Peter Arnold

Personal information
- Full name: Arnold Peter Arnold
- Born: 16 October 1926 Wellington, New Zealand
- Died: 6 September 2021 (aged 94) Northampton, England
- Batting: Right-handed
- Bowling: Right-arm medium

Domestic team information
- 1951–1960: Northamptonshire
- 1953–54: Canterbury

Career statistics
| Competition | First-class |
| Matches | 174 |
| Runs scored | 8013 |
| Batting average | 27.53 |
| 100s/50s | 7/45 |
| Top score | 122 |
| Balls bowled | 226 |
| Wickets | 3 |
| Bowling average | 28.33 |
| 5 wickets in innings | 0 |
| 10 wickets in match | 0 |
| Best bowling | 1/5 |
| Catches/stumpings | 79 |
- Source: CricketArchive, 8 June 2016

= Peter Arnold (cricketer) =

New Zealand cricketer (1926–2021)

Arnold Peter Arnold (16 October 1926 – 6 September 2021) was a cricketer who played first-class cricket from 1951 to 1960. He was a right-handed batsman.

==Career==
Peter Arnold learned to play cricket at St Bede's College, Christchurch, New Zealand. He went to England in 1950 seeking a career as a professional cricketer. He played for Northamptonshire from 1951 to 1960, and for Canterbury in New Zealand for one season in 1953–54. In all he played in 174 first-class games, scoring 8,013 runs at an average of 27.53 with seven centuries and a highest score of 122. He also took 79 catches.

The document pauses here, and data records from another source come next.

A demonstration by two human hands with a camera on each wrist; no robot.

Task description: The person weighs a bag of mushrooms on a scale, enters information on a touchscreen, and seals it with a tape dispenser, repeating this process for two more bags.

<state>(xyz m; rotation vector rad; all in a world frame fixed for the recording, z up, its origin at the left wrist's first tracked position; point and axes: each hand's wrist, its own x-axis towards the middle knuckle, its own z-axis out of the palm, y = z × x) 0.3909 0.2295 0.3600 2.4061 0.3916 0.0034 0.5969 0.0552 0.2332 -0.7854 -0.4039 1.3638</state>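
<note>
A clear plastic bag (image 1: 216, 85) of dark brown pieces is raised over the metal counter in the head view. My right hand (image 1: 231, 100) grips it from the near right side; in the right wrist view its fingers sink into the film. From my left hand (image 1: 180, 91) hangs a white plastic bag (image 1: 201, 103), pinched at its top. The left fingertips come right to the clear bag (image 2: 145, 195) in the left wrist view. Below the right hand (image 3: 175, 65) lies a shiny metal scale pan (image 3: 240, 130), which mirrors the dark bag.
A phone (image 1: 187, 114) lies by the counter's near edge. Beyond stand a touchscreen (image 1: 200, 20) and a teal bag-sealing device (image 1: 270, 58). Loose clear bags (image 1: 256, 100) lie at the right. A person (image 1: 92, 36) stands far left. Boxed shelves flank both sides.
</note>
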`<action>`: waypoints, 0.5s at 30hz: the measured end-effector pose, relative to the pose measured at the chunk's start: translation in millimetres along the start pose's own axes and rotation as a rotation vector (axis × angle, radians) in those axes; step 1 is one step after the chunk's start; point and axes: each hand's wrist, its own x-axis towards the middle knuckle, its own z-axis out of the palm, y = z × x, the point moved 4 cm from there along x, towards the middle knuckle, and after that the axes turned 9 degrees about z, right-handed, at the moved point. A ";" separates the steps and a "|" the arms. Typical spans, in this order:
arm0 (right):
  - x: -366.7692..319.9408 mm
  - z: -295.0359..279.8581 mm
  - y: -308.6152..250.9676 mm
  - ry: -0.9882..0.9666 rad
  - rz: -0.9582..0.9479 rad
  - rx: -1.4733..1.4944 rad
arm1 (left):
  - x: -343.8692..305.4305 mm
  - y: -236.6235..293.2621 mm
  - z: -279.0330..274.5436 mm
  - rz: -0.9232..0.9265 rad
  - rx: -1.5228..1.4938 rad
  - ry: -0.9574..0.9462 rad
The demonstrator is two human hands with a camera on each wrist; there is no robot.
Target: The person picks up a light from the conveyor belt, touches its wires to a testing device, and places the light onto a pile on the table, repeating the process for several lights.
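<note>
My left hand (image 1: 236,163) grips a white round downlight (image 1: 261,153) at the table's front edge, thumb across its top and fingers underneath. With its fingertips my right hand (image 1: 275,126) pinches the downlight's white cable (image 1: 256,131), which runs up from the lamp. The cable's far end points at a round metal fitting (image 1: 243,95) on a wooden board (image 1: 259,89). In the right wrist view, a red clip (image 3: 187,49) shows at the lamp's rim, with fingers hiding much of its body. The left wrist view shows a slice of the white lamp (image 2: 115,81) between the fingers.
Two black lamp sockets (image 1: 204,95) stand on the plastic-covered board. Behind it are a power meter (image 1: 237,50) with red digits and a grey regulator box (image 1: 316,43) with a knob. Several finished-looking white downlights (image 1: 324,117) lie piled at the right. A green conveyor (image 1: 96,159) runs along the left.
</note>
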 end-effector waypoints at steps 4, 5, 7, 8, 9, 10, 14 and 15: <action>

In the 1980s and 1990s he was on the registration and discipline committee of the ECB and chair of the Northamptonshire cricket committee. He was President of the Northamptonshire club from 1996 to 2000.

After moving to England, Arnold spent the rest of his life in Northampton. He built several successful businesses there, including Arnold Engineering Plastics Ltd. Married to Rosemary, he had two sons and two daughters.

Upon the death of Iain Gallaway on 18 April 2021, Arnold became the oldest living New Zealand first-class cricketer. With Arnold's death aged 94 on 6 September 2021, that honour passed to Bill Crump.